I shall not come to the town again.
Lord Dunsany, “The Fairy Child”
A handful of writers make up my “buy whatever they write” list and Joyce is one of them, along with people like Liz Hand and Clive Barker. The title of this one hooked me instantly, as fairy tales are kind of an obsession with me. I had the additional delight of speaking with Graham at Alt.Fiction about the “extremely dangerous fairy folk” as we should call them, because those who associate them with twinkly lights and tinkling laughs just don’t know the truth.
Be very sure: they are extremely dangerous.
The novel begins with Tara Martin showing up at her folks’ front door on Christmas day—after having disappeared twenty years ago. She’s disheveled and exhausted but she doesn’t look that much different from when she went missing two decades before. Her vanishing aged her parents and threw her older brother Peter into agonized spirals of despair. Tara’s old boyfriend, the perpetually adolescent musician Richie, seems frozen in time as well as brittle from all the suspicion heaped on his head.
“The modern superstition is that we are free of superstition.”
Everybody’s glad Tara’s back—initially.

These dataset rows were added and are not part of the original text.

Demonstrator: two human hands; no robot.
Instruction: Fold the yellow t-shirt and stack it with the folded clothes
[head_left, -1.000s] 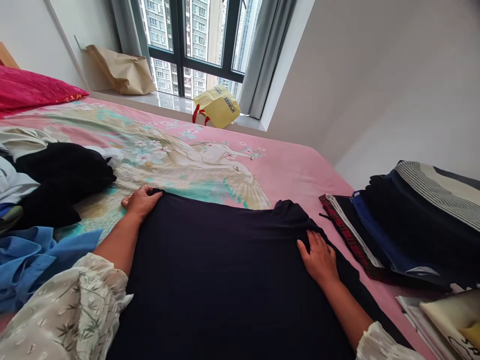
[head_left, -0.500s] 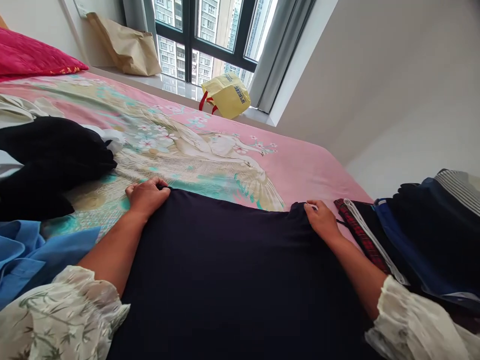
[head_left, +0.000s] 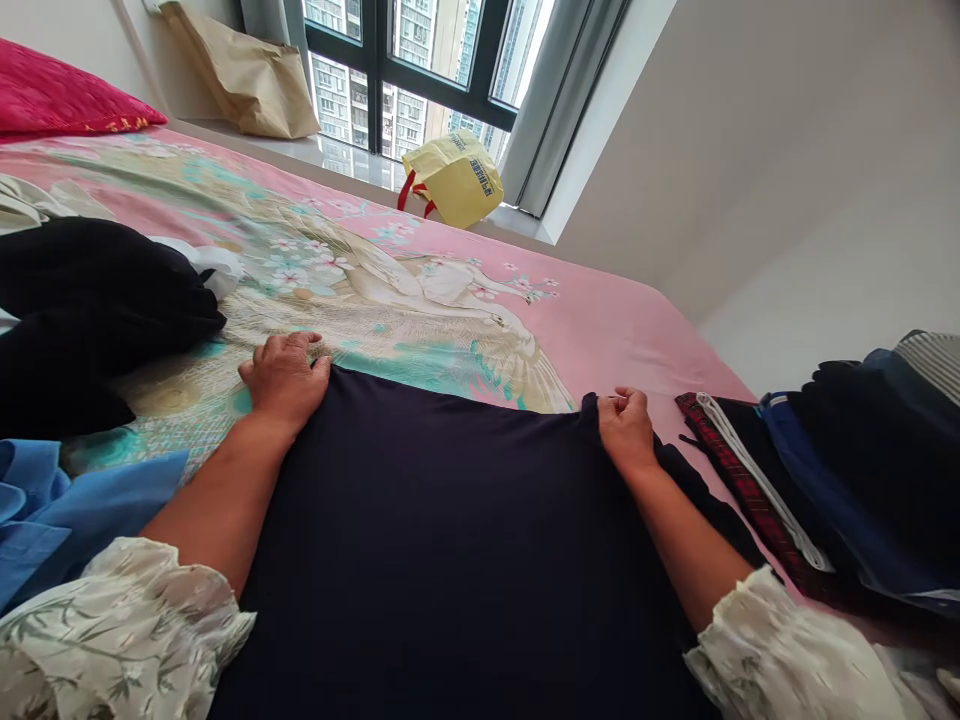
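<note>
A dark navy garment (head_left: 457,540) lies spread on the bed in front of me, its far edge nearly straight. Its kind cannot be made out. At the far left corner, my left hand (head_left: 285,382) is closed on the fabric between thumb and fingers. My right hand (head_left: 627,430) grips a bunched bit of the far right corner, fingers curled in. Part of the dark cloth shows beyond my right wrist. The lower end of the garment runs out of view.
Left of me are a black heap of clothing (head_left: 105,310) and a blue shirt (head_left: 90,510). Folded clothes (head_left: 847,470) are stacked at right on the patterned bedsheet (head_left: 420,290). A yellow bag (head_left: 457,185) and a brown paper bag (head_left: 247,80) stand by the window.
My right hand has shifted left, drawing the right side of the garment inward and baring more bedsheet beside the stack. My left hand has moved slightly left.
</note>
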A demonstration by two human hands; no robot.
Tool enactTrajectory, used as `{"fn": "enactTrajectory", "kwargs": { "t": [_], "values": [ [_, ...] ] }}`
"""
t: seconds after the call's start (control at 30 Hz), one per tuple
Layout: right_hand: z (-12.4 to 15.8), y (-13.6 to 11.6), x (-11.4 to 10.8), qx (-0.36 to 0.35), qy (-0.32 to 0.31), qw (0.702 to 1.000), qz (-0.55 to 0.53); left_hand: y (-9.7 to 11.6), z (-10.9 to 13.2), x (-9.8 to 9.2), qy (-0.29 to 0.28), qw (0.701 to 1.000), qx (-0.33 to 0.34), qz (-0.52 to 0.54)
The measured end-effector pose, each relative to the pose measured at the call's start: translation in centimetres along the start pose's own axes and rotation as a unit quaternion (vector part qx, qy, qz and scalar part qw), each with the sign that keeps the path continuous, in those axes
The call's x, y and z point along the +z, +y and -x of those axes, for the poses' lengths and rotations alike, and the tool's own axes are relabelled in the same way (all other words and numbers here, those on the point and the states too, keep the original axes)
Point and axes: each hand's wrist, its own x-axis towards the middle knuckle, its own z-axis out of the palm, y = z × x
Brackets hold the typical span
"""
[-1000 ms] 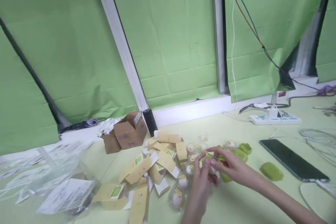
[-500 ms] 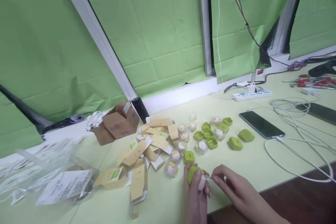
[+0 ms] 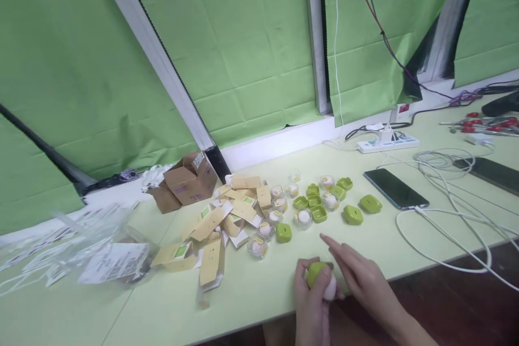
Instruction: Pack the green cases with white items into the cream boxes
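My left hand (image 3: 311, 300) is wrapped round a small rounded case with a green cap (image 3: 314, 271) and a white body (image 3: 330, 287), held at the table's front edge. Just to its right is my right hand (image 3: 360, 275), its fingers stretched out and close together, with nothing visible in them. Its lower edge comes near the case; I cannot tell whether it touches. Ahead lie a lone green cap (image 3: 283, 233) and several clear round packs with white-and-yellow pieces, such as this clear pack (image 3: 257, 247). More green shells (image 3: 319, 213) are grouped beyond them.
Opened yellow cartons (image 3: 211, 262) are heaped left of the packs, before a brown cardboard box (image 3: 190, 181). A plastic bag with a label (image 3: 115, 262) lies at left. On the right are a phone (image 3: 395, 188), looped white cables (image 3: 450, 267) and a power strip (image 3: 387, 144).
Both hands have shifted slightly right in view, with the case still in my left hand. My right fingers, pinched at a thin piece by the case before, are now stretched out.
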Motion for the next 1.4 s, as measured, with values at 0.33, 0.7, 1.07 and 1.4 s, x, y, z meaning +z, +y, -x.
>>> {"fn": "enactTrajectory", "kwargs": {
  "t": [0.33, 0.7, 1.07, 1.4],
  "values": [
    [0.5, -2.2, -3.0, -0.077, -0.149, 0.986, 0.020, -0.2, 0.9, 0.4, 0.074, 0.992, 0.057, 0.086],
    [2.3, -2.2, -2.2, -0.135, -0.128, 0.978, 0.098, -0.3, 2.5, 0.6, 0.021, 0.996, 0.071, 0.047],
    [1.1, -1.5, 0.0, -0.082, 0.032, 0.994, 0.067, 1.0, 1.0, 3.0, 0.016, 0.992, 0.124, 0.021],
    [-8.3, 0.4, 0.5, -0.050, 0.075, 0.996, -0.001, 7.2, -6.9, 4.8, -0.072, 0.992, 0.100, -0.035]
  ]
}}
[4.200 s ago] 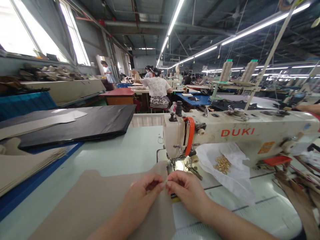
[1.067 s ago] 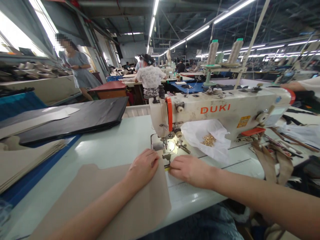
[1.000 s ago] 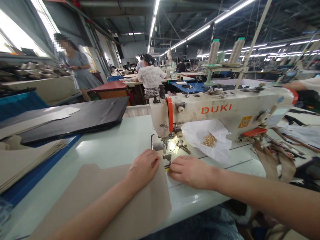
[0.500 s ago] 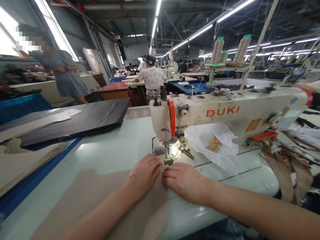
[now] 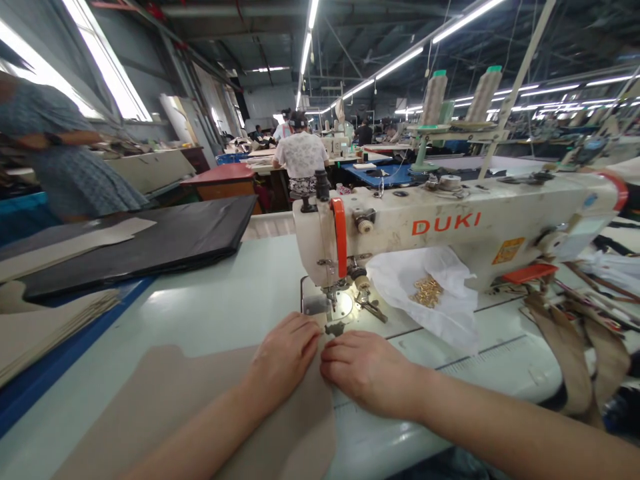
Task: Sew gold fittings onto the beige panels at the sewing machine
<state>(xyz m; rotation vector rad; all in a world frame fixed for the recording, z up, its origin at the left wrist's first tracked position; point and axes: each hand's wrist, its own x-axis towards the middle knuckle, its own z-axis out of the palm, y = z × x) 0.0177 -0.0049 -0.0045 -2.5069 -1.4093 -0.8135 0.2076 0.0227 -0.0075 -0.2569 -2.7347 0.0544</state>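
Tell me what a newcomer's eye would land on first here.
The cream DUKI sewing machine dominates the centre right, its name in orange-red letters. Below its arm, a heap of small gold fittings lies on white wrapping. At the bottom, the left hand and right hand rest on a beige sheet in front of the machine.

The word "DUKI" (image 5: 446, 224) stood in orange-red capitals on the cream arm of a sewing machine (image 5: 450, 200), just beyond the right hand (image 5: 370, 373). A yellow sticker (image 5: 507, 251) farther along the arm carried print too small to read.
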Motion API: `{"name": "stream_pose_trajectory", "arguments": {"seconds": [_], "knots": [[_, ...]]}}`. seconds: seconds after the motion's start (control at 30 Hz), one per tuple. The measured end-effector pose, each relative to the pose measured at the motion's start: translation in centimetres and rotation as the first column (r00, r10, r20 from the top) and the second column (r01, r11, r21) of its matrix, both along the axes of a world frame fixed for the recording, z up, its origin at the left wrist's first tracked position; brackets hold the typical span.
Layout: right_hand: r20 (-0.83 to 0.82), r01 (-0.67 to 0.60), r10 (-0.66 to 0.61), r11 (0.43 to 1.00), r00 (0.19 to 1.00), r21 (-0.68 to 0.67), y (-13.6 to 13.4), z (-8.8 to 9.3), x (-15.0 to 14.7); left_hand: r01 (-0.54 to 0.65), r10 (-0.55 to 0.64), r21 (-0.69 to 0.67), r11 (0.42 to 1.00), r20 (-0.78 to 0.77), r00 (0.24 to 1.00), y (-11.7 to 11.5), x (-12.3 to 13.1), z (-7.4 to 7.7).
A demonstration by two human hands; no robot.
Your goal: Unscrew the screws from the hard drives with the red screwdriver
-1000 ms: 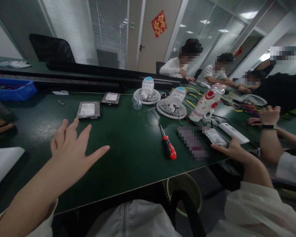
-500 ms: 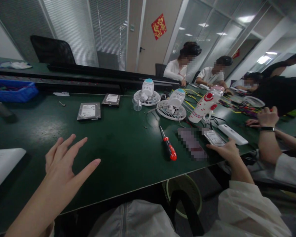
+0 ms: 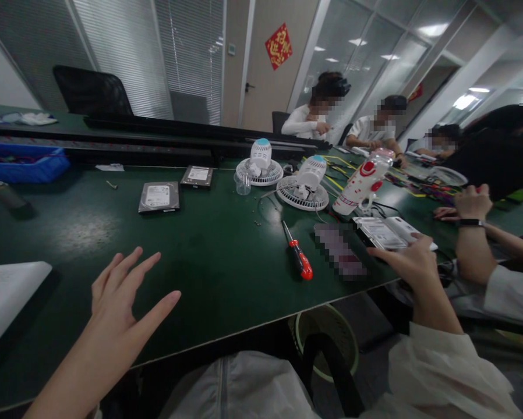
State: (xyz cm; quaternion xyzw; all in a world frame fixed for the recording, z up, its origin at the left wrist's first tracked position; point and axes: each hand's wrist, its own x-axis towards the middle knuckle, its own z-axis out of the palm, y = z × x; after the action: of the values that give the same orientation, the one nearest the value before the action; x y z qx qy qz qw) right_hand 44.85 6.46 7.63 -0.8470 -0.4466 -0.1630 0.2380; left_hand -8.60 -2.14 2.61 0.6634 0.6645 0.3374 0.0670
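Observation:
My left hand (image 3: 124,302) hovers over the near left of the green table (image 3: 191,279), fingers spread and nothing in them. At the right, my right hand (image 3: 412,262) grips a hard drive (image 3: 375,233) by its near end; the drive is tilted, its pale label up. Part of it hides a white slim device (image 3: 403,226) behind. Left of that hand lie a blurred-out flat object (image 3: 340,250) and a red and black screwdriver (image 3: 300,259). Two more hard drives, one nearer (image 3: 159,196) and one farther (image 3: 197,176), rest beyond my left hand.
Two white fan parts (image 3: 305,189) and a clear cup (image 3: 243,183) stand mid-table, with a patterned bottle (image 3: 361,183) beside them. A blue bin (image 3: 23,163) and a white case (image 3: 10,294) are at left. A co-worker's hand (image 3: 473,203) is close on the right.
My right hand has raised the hard drive slightly and moved it, tilting it over the white device. My left hand has shifted a little to the right, still spread.

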Motion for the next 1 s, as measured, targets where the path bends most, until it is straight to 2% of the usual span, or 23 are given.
{"name": "stream_pose_trajectory", "arguments": {"seconds": [0.13, 0.2, 0.3, 0.4, 0.5, 0.6, 0.77, 1.0], "knots": [[-0.215, -0.096, 0.077, 0.992, 0.974, -0.077, -1.0, 1.9, -5.2, 0.041, -0.041, 0.002, 0.999, 0.075, 0.996, 0.3, 1.7, -0.8], [-0.311, -0.214, 0.185, 0.975, 0.932, -0.061, -1.3, 2.1, -8.4, 0.084, -0.087, 0.037, 0.996, 0.081, 0.993, 0.4, 3.0, -1.3], [-0.419, -0.391, 0.351, 0.920, 0.838, -0.011, -1.6, 1.4, -13.2, 0.170, -0.175, 0.059, 0.984, 0.102, 0.979, 0.4, 5.2, -2.0], [-0.452, -0.557, 0.499, 0.830, 0.739, 0.005, -2.1, 0.1, -17.8, 0.226, -0.231, 0.066, 0.972, 0.088, 0.969, 0.2, 7.1, -2.5], [-0.468, -0.654, 0.578, 0.757, 0.668, 0.000, -2.6, -1.0, -21.6, 0.240, -0.242, 0.043, 0.970, 0.032, 0.970, 0.0, 8.4, -3.1], [-0.490, -0.695, 0.598, 0.719, 0.635, -0.024, -2.9, -1.8, -24.7, 0.222, -0.220, 0.052, 0.974, -0.037, 0.975, -0.2, 9.3, -3.8], [-0.433, -0.666, 0.566, 0.737, 0.701, -0.115, -3.2, -2.9, -28.2, 0.124, -0.116, 0.067, 0.990, -0.107, 0.987, -0.5, 10.4, -4.5], [-0.377, -0.630, 0.558, 0.772, 0.739, -0.091, -3.8, -4.4, -31.0, 0.082, -0.057, 0.138, 0.987, -0.176, 0.983, -0.1, 11.0, -4.6]]}}
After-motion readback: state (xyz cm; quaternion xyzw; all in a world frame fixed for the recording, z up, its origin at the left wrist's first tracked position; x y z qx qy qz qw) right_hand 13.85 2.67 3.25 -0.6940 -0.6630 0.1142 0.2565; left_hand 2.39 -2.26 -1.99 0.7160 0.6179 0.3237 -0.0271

But then come their questions and her grudging acquiescence to their endless pokes of curiosity: she was away with the fairies. More or less—I’m not giving credit here to Joyce’s elegant reveal. Naturally, everyone doubts this revelation and the ways in which they cope with her insistence on the story play out beautifully as part of the characters Joyce has drawn with such care.
I was in agony all the way through the book, wondering how it would end. That’s perhaps the most exquisite suffering there is: wanting to rush to the conclusion, yet not wanting the story’s delights to end. The ending was perfect. I really can’t recommend this book enough. If you know fairy lore, every echo of the prose will delight, like the fact that Peter becomes a blacksmith and works with iron. Each chapter is headed with fantastic quotes from great minds, many familiar, some completely new gifts for me. This is one of those magical stories that captures something elusive and true.
As Tara says to Richie at one point, “Sometimes I think we are asleep; that we only a dream. When we sleep we get a chance to see what life is really like. That’s it. In our daily lives, we don’t know what it means to be fully conscious. And I don’t say I like it.”
Joyce captures the extraordinary nature of a traumatic event with precision. And the struggle of holding onto her experience echoes the similarly painful process of being a creator in the face of the world’s indifference. “The effort of maintaining a singular belief in the face of overwhelming opposition was exhausting. Tara could see how easy it would be simply to give way, to accept that she was deluded, to let the memory become a ghost and then to let the ghost fade.” Hers is a journey of heartbreak and joy you will find irresistible.
And you’ll never look at that carpet of bluebells quite the same.